Is there no one clear-eyed, clear-hearted, and brave, left? To be fair there is always a reaching out to the disaffected, but unless you are a charismatic orator, all I can say is I admire the "dull" ones their perseverance. Because the "disaffected" are the most likely to bring lunch on Yom Kippur. The truly disaffected have been long gone from the shul.

And there is Project Isaiah, providing food for the poor; doesn't it feel great to supply kosher food to the faceless kin? Because, G-d forbid that you should notice a poor Jew right in your face who might take you out of your happy, shiny people comfort zone. G-d forbid that you might be inconvenienced at some time to deal with the intimate tsuris of a "needy" Jew.

It makes me wonder, if nowadays, the Judaism promulgated is a fantasy, not the squirmy reality. Talk among yourselves.

Meanwhile I want to mention with gratitude, the mensches in my life, who perhaps even put lie to what I wrote above. I know I have missed some, but this is all I can manage for now- I hope to repair the omissions. If Judaism is Jews, then the following make Judaism look like a viable faith alternative; but more importantly it shows to me that the "captive G-d" of Heschel's nightmares is a lie. G-d is ALIVE and FREE. And the following have kept or set G-d free.

To the following commenters, all strangers to me:

joey,
I know that people can't often give money. Still, your soulful support and understanding mean more to me than you can ever guess; I have learned that not everything is measured in money- sometimes words are such a treasure (as is money :).

anonymous,
I wish I were in NY. I did not know that having any legal power exists for people like me because you are right- I don't have a lease and have no rights whatsoever. Man, I wish I lived there! Thank you so much for your concern. I can't say often enough what that means to me, because it can be so isolating, this experience, and thinking you can depend on the Jewish community can be one of the most devastatingly disappointing experiences imaginable. I won't go on....

Sk,
Thank you for your solid and unimpeachable words. I so agree with you. Your words are a treasure. Pure gold.

Sefardi,
You touch my heart and you understand things and emotions that make me crazy too and the sheer nuttiness of the disparity between the ideal and the reality. You have a gimlet eyed (and disillusioned) view that I share.Wow.

I can't email you because you share no public address. Help!

Lioness,
Well, I think you are my poetic soulmate. You GET it.
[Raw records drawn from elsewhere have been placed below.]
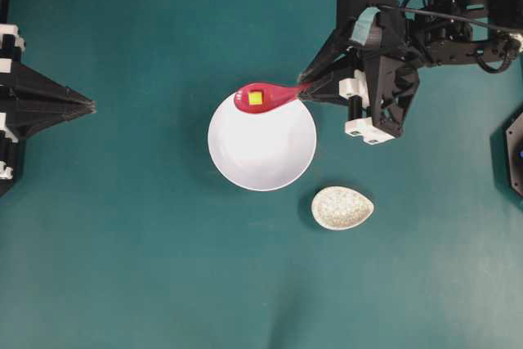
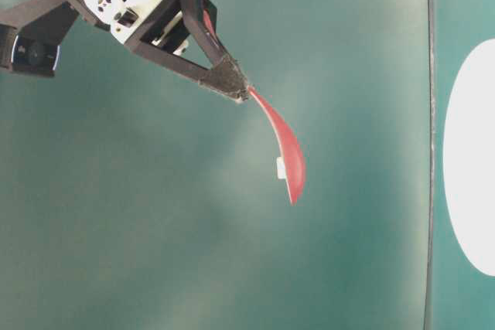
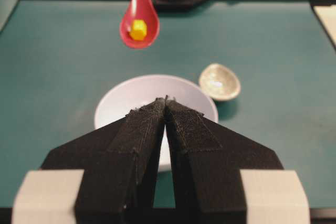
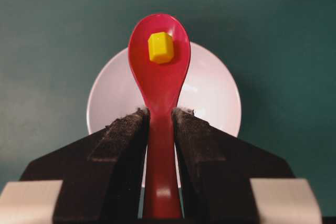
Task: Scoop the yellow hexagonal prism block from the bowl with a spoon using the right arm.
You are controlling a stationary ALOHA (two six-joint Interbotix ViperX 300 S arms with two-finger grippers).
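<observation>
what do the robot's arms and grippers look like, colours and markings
Both are black. The right arm has an angular open-frame body with white blocks, teal tape patches and black cables looping behind it. The right gripper has two long tapering fingers faced with rough black padding, white blocks at their bases. The left gripper matches: pointed black fingers, white blocks.
</observation>
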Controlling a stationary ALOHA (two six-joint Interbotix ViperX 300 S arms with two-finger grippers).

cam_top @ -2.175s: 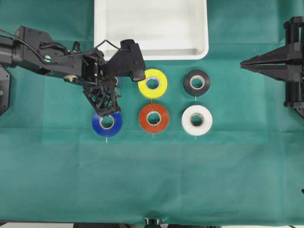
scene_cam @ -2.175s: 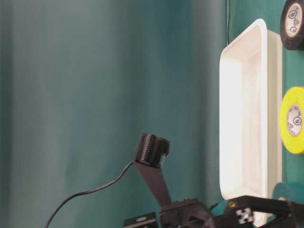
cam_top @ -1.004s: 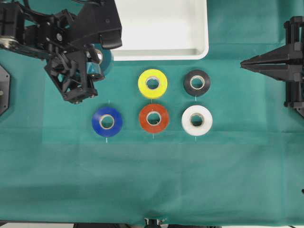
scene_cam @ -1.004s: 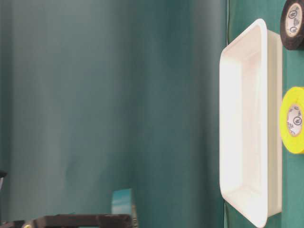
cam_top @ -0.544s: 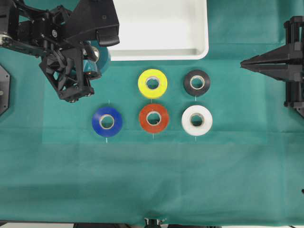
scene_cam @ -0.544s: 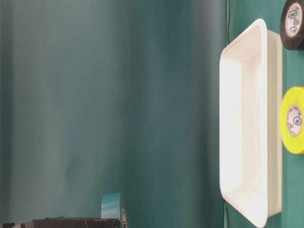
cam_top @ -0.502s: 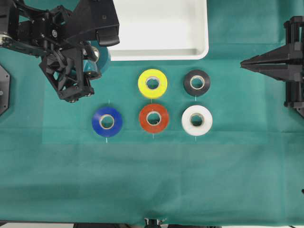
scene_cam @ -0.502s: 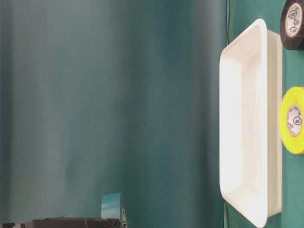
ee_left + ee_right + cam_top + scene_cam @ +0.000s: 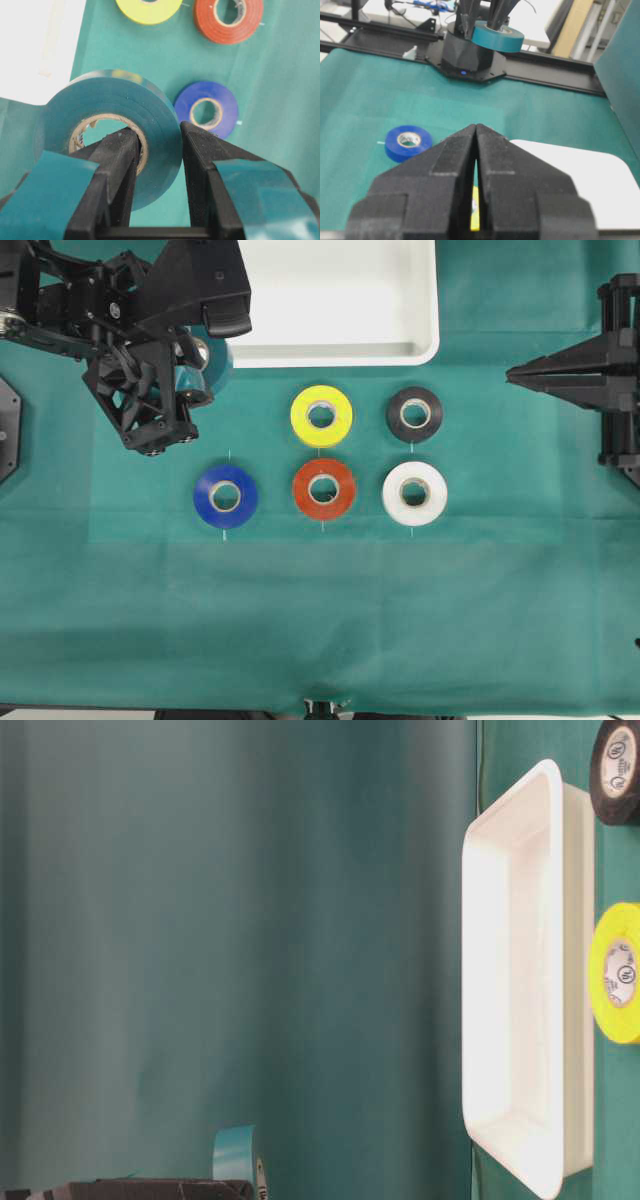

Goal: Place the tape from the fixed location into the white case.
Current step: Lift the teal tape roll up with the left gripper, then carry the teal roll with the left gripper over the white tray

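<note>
The teal tape (image 9: 100, 105) hangs in the air with my left gripper (image 9: 157, 131) shut on its wall, one finger inside the cardboard core and the other outside. From overhead, the tape (image 9: 214, 362) peeks out beneath the left arm, just off the near left corner of the white case (image 9: 430, 345). The right wrist view shows it lifted at the far side (image 9: 497, 37). The case is empty as far as I can see. My right gripper (image 9: 510, 373) rests shut at the right edge, holding nothing.
Five rolls lie flat on the green cloth: yellow (image 9: 321, 415), black (image 9: 414, 414), royal blue (image 9: 225, 497), red (image 9: 323, 489) and white (image 9: 414, 493). The left arm's body covers the case's near left corner.
Since two seconds ago the left gripper has lifted the teal tape from beside the blue roll, up and to the left. Over the last half second nothing has moved.
</note>
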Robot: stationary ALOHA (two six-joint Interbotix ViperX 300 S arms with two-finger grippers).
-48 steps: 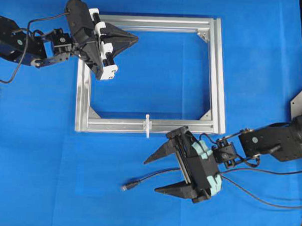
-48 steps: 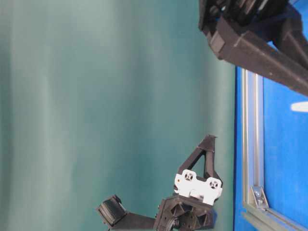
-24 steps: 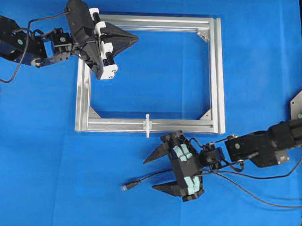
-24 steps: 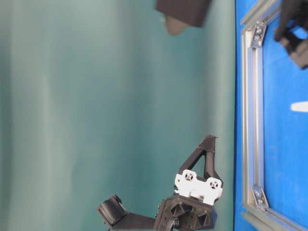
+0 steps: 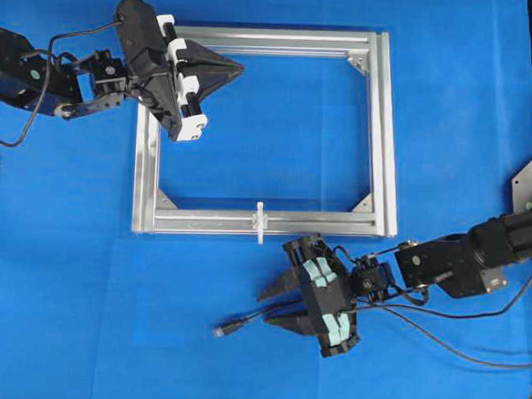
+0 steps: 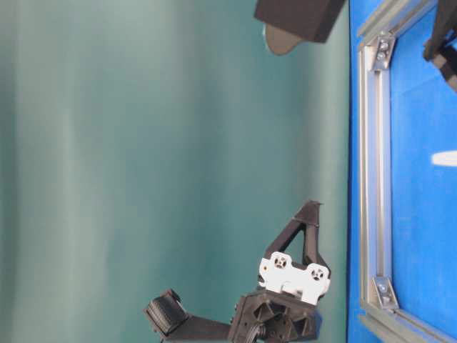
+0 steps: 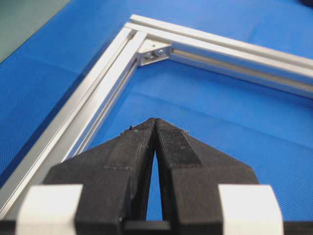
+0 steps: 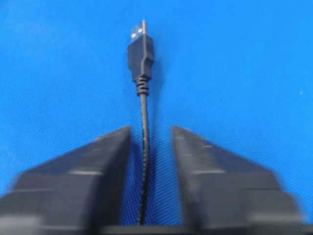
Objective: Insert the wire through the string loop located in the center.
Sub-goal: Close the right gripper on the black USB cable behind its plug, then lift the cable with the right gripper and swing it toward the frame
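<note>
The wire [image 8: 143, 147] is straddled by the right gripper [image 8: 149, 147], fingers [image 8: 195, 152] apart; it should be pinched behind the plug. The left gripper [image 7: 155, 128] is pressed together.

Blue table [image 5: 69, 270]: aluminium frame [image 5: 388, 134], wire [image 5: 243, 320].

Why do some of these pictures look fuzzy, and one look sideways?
Right wrist view: the right claw is blurred, being so near the lens, while the USB plug is fairly clear. Left wrist view: the left claw is sharper, the frame soft. Table-level view: turned sideways. Overhead view: evenly lit, crisp.
</note>
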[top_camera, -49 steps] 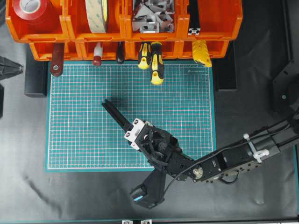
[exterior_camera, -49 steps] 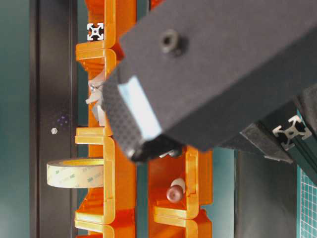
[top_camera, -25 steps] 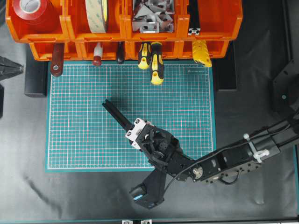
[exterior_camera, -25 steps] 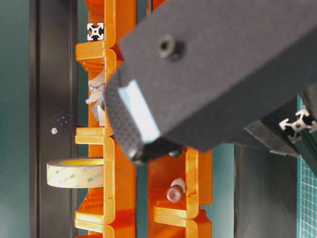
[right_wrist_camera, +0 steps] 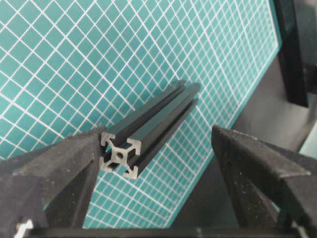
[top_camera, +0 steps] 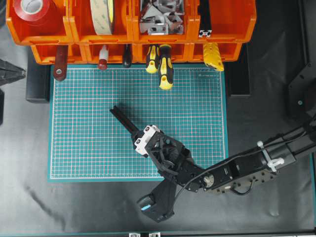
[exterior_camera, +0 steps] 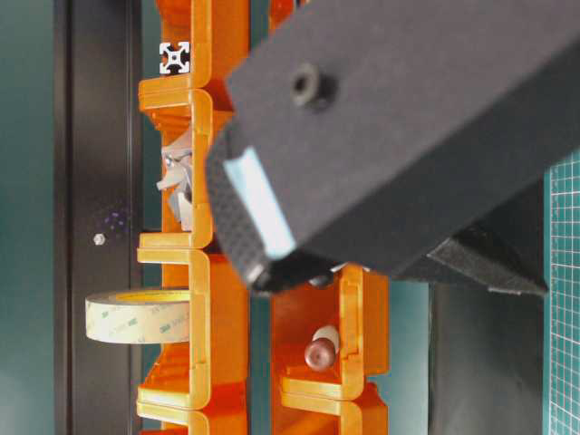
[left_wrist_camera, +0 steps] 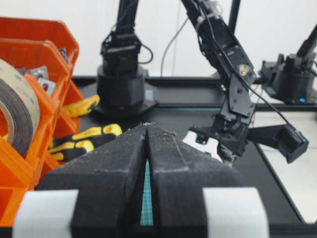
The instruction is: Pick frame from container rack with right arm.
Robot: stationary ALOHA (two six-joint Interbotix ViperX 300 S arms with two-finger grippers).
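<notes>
Jaws spread wide, the right arm's white-trimmed gripper has let go of the slim black aluminium frame on the green cutting mat; retreat toward five o'clock should avoid nudging it.

The overhead view looks straight down on the green mat and orange container rack; the table-level view (turned sideways) sits close against that rack; both wrist cameras look along their jaws.

The black table carries a green cutting mat and the container rack. The frame lies on the mat, extending out ahead of the right gripper, between its spread fingers.
</notes>
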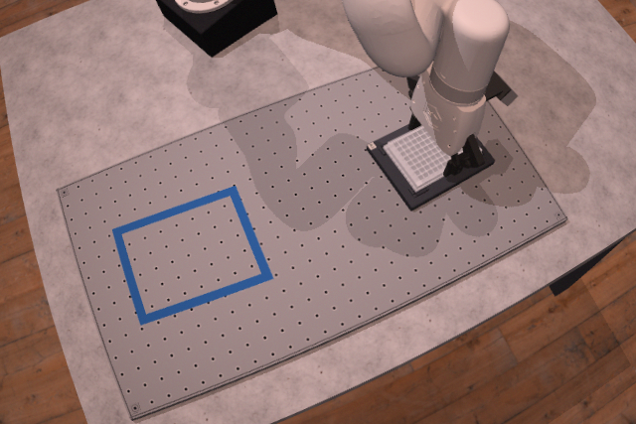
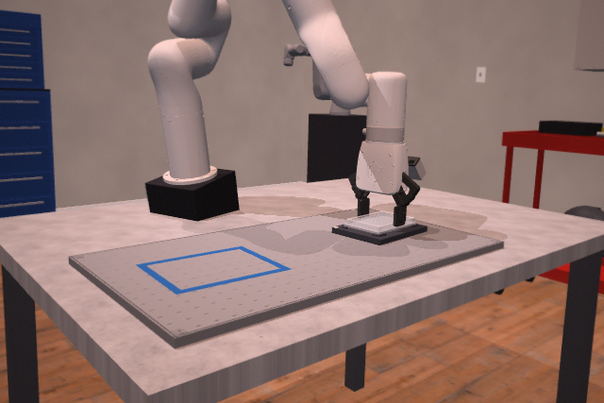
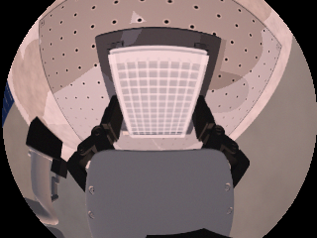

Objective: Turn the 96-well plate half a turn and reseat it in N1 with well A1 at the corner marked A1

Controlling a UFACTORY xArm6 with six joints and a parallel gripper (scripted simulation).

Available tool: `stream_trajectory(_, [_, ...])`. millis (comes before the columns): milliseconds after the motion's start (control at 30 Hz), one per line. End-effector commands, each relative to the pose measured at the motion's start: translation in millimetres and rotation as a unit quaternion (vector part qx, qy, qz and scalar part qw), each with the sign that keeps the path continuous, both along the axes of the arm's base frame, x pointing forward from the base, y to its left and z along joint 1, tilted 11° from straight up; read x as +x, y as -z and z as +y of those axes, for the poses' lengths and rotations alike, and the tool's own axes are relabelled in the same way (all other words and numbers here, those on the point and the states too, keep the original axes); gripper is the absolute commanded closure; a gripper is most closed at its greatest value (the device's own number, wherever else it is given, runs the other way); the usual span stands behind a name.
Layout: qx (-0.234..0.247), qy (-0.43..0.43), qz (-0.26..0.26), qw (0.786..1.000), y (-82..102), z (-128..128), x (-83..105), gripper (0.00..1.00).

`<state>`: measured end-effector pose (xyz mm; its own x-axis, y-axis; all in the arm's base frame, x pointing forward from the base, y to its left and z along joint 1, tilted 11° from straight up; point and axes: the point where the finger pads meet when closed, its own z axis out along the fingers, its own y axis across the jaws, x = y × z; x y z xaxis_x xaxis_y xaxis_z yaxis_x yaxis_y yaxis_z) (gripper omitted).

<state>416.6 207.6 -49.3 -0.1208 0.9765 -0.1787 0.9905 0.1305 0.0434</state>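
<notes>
The plate (image 1: 416, 157) sits in the nest (image 1: 426, 194) near the surface's (image 1: 318, 357) far right corner, seemingly lifted slightly, clamped by the claw (image 2: 381, 215). The taped outline (image 1: 254, 242) lies toward the left edge.

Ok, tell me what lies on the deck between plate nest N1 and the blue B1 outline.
Nothing stands between the nest and the B1 outline: only perforated deck under the arm's shadow, seen best in the top view.

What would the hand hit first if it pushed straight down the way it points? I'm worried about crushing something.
The 96-well plate: the hand points straight down, already shut on the plate's sides. Directly beneath sits the black nest N1, then the perforated deck. Whether the plate has lifted off the nest is unclear.
</notes>
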Motion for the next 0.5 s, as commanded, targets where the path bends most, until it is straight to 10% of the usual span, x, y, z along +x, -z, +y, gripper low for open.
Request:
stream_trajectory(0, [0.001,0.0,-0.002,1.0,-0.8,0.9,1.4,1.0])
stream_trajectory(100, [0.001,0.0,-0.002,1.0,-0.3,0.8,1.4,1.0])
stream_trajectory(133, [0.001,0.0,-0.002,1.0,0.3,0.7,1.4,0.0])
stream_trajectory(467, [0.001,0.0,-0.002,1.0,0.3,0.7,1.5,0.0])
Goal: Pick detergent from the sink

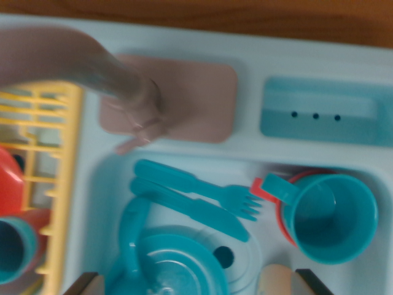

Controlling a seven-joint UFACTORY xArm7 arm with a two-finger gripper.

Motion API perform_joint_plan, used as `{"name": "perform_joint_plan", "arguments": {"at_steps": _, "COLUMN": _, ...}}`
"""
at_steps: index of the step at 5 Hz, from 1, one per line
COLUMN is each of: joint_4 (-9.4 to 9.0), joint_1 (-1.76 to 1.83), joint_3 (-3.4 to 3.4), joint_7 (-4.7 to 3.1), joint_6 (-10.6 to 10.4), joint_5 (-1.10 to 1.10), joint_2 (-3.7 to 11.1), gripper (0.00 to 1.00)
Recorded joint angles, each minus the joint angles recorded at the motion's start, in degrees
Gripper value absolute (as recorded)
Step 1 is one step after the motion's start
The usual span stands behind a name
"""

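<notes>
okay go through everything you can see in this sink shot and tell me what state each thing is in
Teal cup: open side towards the camera, looks empty.
Teal fork: lying flat in the sink.
Teal knife: flat beside the fork.
Faucet: no water visible.
Yellow rack: holding dishes.
Gripper: open, holding nothing.
Detergent: cannot identify.

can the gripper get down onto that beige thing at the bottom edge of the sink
Probably yes: the gripper is open, and the beige thing lies uncovered between its fingers, though the teal lid and teal cup crowd it.
</notes>
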Motion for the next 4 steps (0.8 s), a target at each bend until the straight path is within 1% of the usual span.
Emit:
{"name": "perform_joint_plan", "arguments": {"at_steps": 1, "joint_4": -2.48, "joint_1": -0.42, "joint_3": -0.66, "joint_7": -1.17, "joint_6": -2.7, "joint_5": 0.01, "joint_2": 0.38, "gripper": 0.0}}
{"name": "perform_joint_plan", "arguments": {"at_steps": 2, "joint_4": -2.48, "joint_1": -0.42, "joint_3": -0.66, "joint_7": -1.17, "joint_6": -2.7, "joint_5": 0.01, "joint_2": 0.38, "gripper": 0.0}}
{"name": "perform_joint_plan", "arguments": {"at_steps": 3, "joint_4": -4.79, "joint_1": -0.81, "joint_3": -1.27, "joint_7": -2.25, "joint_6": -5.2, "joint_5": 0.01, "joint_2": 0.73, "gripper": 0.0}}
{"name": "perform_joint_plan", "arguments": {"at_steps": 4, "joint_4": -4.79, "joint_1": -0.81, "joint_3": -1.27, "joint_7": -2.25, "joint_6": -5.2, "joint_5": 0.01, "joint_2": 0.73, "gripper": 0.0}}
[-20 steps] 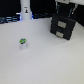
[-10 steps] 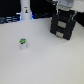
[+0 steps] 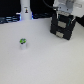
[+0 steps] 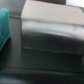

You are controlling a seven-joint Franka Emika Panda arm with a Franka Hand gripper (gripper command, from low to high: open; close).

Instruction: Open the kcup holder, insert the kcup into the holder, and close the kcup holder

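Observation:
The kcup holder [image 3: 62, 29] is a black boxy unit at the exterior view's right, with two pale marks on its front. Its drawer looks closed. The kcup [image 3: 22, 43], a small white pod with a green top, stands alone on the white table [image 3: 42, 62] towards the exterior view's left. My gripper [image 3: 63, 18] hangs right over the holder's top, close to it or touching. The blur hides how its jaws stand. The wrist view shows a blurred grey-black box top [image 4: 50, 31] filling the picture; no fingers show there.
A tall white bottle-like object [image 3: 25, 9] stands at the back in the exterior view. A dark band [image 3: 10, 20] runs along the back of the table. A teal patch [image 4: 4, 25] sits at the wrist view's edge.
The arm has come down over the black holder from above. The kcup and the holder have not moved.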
Not that others don't but you get it on the level of feelings and the glory of words.

To all, especially those I have missed right now:

I am so amazed and touched that this loving handful get it in so many ways!

I also especially want to thank my anonymous, constant and faithful angel who has helped keep me going for a couple of years now; who always sends words of blessing and hope to me. You GET it, too.

I don't know what to say. None of life and Judaism and Jews has turned out anything like I expected. Hmmmm, maybe there's a great post in that, someday :).

To be poor is to suffer. To encounter the face of G-d in kind and generous people who have no reason to love me, have never met me? This is no romantic fantasy. This is the real deal. And it so eases my suffering. And gives so much hope. Beyond choosing life or death. Because when you see others choose such Life, to choose blessing and not curse, to live it and share it, to offer you Life (without the needy having to beg first), it shames you into wanting to be just like them.

And one other thought- there would be no beggars if everyone became an offerer, not a giver, but an offerer.